We could iterate over all sequences of heads/tails up to length r, tracking probabilities of each sequence. More efficiently, a dynamic programming approach can be used: we keep track of the probability that exactly k heads occur after n tosses while noting which coin is used for the nth toss. This also effectively becomes a Markov chain approach in higher dimensions, where we track (number of heads so far, state of previous toss).
A common pitfall is underestimating how quickly the number of possible sequences grows (2^r in the worst case). For large r, direct enumeration is impractical, so either dynamic programming or an approximation technique is needed. In real-world contexts, approximate methods (e.g., Monte Carlo) often strike a balance between complexity and accuracy.
How sensitive is the expected number of heads to small changes in p?

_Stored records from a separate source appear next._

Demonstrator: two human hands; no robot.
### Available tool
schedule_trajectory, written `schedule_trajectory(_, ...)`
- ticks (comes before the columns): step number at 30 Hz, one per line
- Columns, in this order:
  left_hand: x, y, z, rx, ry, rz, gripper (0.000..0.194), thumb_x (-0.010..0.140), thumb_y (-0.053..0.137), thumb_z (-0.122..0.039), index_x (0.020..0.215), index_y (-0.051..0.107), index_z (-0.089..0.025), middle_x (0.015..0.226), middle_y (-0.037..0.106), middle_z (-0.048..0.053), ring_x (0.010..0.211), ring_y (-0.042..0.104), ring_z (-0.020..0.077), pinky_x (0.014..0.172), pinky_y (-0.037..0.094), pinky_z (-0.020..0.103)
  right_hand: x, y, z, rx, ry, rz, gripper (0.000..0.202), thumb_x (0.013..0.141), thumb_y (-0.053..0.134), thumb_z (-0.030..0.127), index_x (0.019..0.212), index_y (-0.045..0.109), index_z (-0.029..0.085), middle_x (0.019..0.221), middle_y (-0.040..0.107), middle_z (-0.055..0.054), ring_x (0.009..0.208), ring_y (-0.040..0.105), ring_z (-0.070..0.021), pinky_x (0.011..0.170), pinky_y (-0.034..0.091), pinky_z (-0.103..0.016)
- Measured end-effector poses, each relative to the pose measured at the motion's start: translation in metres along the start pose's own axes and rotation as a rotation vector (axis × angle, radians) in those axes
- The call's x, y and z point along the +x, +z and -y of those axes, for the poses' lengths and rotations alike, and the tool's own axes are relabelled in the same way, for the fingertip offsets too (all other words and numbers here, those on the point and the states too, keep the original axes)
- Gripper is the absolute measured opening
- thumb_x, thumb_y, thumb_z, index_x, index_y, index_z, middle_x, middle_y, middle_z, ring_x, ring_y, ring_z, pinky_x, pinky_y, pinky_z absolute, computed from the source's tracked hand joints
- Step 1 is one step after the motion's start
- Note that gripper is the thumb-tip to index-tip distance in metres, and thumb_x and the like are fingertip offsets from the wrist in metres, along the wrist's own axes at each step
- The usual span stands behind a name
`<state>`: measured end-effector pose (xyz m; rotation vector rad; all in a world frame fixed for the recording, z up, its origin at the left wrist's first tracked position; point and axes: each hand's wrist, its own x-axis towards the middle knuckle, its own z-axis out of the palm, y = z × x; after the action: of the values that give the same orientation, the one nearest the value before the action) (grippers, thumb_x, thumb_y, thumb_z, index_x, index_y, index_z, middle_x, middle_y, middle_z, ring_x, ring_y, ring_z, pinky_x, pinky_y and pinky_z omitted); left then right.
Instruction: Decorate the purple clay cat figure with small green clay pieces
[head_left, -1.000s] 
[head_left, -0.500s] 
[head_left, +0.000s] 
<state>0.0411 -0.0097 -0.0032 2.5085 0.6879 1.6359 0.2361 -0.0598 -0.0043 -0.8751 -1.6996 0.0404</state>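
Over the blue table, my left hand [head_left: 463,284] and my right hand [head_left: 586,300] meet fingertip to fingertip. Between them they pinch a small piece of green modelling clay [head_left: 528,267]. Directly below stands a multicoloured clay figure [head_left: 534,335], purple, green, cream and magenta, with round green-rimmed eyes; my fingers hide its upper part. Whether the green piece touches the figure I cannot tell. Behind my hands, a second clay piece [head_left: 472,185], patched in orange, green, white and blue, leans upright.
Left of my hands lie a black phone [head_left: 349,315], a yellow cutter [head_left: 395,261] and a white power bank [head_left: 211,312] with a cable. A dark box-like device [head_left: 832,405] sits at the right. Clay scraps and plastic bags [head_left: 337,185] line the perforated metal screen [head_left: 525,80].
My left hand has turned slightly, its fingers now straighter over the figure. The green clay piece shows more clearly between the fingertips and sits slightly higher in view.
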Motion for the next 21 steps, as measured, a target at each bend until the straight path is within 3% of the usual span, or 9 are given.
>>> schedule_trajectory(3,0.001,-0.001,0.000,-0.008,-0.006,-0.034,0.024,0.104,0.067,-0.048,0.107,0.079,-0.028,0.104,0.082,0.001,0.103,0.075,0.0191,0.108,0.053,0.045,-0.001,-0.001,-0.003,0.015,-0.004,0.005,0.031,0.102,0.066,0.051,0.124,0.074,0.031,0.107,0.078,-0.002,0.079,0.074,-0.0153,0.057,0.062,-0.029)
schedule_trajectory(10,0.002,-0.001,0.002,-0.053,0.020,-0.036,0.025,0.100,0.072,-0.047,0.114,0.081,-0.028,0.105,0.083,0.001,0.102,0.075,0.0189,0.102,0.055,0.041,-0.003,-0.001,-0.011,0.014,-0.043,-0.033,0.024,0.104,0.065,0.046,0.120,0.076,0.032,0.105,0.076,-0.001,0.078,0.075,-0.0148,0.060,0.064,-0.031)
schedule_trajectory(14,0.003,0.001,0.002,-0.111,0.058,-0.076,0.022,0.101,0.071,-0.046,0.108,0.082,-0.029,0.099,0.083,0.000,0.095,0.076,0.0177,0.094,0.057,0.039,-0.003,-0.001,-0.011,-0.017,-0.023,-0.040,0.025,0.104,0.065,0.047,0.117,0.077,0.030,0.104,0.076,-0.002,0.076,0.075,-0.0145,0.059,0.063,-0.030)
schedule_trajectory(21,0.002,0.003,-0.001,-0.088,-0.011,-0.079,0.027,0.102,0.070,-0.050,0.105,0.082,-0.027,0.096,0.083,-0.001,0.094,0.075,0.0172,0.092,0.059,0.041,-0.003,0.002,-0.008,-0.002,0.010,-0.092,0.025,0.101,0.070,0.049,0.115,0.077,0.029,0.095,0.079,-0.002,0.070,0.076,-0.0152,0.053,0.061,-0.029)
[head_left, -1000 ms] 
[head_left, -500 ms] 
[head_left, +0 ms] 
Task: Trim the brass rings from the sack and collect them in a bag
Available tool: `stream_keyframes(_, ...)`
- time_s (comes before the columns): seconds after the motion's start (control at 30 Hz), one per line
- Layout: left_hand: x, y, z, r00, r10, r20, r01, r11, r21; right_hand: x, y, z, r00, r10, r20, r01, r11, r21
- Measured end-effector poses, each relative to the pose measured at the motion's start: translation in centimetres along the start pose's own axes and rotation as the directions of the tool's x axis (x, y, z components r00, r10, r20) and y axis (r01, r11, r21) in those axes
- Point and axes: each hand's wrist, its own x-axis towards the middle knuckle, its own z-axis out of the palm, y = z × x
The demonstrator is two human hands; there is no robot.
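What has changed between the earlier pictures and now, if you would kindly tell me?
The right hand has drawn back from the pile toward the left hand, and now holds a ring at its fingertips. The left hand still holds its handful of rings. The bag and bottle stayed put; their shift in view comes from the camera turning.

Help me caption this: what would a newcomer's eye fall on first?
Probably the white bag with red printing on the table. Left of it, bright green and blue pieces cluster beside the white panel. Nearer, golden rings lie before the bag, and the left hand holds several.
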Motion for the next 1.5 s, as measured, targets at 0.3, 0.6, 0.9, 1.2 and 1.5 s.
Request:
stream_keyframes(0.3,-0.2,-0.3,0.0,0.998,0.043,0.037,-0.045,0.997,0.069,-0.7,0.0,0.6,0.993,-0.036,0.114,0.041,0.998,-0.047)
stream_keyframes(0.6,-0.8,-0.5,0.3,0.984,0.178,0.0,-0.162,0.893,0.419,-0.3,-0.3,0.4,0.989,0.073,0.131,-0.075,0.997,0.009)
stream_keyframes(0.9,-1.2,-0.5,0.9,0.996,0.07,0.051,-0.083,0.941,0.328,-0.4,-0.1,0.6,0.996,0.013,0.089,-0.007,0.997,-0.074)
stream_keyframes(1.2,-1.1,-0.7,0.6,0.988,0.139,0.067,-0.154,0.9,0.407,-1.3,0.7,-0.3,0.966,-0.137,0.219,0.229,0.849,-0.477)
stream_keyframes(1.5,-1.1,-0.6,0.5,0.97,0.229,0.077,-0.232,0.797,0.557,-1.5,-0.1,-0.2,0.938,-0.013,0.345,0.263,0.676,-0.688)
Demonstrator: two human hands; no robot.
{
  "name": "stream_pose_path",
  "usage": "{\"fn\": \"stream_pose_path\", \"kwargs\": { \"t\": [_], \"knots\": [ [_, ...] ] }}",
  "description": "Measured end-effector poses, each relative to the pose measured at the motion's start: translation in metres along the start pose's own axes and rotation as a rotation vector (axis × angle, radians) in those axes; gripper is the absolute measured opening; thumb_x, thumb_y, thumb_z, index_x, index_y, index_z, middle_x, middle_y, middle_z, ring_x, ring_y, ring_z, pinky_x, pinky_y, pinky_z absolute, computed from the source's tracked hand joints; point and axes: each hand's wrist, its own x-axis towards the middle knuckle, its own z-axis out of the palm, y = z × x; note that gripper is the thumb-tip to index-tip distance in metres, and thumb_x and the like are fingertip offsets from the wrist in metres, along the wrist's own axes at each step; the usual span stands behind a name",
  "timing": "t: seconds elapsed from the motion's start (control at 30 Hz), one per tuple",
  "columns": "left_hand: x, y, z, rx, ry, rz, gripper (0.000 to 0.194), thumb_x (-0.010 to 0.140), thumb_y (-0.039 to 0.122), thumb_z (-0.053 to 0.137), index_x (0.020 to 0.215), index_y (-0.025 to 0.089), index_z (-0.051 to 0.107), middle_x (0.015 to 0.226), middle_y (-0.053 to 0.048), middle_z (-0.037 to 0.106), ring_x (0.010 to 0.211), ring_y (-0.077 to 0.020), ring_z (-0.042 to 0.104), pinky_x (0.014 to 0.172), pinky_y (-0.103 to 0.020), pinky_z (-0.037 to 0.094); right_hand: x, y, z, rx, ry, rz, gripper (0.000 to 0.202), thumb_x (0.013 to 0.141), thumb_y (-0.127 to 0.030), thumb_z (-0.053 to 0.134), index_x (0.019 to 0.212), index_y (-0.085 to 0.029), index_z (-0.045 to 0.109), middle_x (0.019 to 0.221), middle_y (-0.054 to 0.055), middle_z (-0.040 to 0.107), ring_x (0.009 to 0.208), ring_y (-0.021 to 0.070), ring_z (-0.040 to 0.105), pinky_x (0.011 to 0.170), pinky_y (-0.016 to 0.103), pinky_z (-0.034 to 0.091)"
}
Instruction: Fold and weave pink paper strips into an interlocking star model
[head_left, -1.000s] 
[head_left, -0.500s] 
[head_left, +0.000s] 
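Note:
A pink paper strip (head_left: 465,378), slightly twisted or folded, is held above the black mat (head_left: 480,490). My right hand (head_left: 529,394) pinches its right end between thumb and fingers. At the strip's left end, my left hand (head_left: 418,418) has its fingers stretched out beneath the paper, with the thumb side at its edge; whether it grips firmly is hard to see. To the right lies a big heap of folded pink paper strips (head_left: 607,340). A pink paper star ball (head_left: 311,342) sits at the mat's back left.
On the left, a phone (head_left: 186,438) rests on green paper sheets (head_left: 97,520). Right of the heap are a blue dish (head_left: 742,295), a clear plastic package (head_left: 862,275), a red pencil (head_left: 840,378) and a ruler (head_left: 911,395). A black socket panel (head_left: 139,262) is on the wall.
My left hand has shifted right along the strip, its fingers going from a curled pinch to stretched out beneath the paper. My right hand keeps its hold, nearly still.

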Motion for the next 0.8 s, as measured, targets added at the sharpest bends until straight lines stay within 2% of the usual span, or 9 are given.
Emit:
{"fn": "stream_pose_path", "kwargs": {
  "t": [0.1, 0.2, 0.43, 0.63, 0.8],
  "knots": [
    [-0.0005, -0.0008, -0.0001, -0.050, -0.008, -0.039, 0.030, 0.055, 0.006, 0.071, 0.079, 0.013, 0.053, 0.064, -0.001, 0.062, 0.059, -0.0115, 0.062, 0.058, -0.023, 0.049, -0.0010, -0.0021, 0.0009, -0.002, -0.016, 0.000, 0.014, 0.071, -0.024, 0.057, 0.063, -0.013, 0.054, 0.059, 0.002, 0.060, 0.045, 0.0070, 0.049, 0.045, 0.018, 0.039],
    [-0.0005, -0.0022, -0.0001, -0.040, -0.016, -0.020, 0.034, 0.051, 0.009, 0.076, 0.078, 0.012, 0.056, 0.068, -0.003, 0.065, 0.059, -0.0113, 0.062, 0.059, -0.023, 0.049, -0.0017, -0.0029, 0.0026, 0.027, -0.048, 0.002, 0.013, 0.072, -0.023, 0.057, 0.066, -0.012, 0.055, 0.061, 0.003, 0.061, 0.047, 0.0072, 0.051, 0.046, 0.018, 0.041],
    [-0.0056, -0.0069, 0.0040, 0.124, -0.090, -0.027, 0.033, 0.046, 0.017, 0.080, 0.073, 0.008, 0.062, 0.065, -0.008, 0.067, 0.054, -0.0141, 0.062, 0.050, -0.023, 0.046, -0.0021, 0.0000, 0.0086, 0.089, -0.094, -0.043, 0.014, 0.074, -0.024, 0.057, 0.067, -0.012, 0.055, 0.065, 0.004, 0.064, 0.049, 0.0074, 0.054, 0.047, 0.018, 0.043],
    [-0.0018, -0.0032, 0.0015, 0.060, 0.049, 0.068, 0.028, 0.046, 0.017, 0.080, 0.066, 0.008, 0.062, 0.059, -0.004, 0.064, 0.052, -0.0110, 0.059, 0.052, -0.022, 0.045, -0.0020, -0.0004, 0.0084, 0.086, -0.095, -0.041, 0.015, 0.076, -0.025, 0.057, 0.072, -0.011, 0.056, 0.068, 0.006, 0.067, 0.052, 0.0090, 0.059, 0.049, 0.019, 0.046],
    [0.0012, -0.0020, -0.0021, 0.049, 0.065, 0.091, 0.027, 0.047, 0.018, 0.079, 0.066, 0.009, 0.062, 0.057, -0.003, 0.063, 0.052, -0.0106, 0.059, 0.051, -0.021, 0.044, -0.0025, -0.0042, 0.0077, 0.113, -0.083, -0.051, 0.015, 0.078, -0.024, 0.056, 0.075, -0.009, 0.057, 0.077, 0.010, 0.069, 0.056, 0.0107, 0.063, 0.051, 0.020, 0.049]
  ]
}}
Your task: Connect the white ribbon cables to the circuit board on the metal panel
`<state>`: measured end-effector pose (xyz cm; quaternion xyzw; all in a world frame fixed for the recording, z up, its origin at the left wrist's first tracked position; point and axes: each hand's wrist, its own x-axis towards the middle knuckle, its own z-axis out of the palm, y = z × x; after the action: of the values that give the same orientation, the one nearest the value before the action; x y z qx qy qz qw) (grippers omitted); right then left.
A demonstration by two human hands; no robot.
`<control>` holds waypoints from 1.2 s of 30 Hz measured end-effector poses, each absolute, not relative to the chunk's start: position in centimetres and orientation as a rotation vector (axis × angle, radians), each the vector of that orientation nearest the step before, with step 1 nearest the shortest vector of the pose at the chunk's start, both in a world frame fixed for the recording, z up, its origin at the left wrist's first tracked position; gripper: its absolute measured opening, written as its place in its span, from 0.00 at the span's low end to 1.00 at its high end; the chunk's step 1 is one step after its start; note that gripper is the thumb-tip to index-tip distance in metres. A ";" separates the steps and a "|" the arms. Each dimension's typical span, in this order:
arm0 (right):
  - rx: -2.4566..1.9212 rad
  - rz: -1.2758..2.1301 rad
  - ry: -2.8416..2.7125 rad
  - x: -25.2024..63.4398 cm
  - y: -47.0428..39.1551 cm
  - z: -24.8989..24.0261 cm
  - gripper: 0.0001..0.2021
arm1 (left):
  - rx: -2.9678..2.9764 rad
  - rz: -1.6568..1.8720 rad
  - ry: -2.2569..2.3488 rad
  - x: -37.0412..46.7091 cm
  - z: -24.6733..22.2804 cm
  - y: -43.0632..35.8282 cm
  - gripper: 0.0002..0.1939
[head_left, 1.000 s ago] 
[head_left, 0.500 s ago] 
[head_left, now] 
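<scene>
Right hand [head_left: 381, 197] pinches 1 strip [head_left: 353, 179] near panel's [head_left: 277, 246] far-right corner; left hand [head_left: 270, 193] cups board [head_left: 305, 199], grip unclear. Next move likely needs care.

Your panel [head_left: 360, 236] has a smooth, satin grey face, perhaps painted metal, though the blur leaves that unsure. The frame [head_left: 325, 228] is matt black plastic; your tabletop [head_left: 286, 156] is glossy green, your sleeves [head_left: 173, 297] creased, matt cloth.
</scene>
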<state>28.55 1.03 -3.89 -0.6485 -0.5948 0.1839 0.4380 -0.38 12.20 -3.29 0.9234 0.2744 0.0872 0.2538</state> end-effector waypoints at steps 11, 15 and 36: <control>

From the closed-form solution a_n = α + β γ^n, where γ = 0.5 − p, even tiny deviations in p can affect γ significantly if p is near 0.5. When p is close to 0.5, a small change can push γ from slightly negative to slightly positive or vice versa, influencing the speed at which a_n approaches α. In turn, the total expected number of heads could shift measurably over r tosses for moderate r.
A real-world pitfall is ignoring that near p = 0.5, you may see an amplified effect on short-run behavior. Interviewers might ask you how you’d validate or stress-test a real system to ensure the estimates remain robust to parameter drift (e.g., hardware coin tosses that aren’t perfectly unbiased, or data collection noise that misestimates p).
What if the parameter p itself is unknown, and we need to estimate it on the fly while tossing coins?
In such scenarios, we have a partially observable process: we do not know p exactly but keep gathering heads/tails data from a mixture of the fair coin and the biased coin. One approach is to treat p as a parameter and use a Bayesian update or maximum likelihood approach while recognizing that each observed toss is not an i.i.d. sample from the same Bernoulli distribution but a sample from a “coin-switching” mixture. We might use an Expectation-Maximization (EM) procedure or a Markov chain model with an unknown transition probability we continuously learn.
A subtlety is that naive estimation might assume a single Bernoulli distribution for all tosses and thereby produce a heavily biased estimate. Correctly separating which tosses came from the fair coin vs. the biased coin can be nontrivial because the usage depends on previous outcomes. In an interview, discussing how to adapt standard parameter estimation to account for a piecewise coin usage pattern often showcases advanced understanding.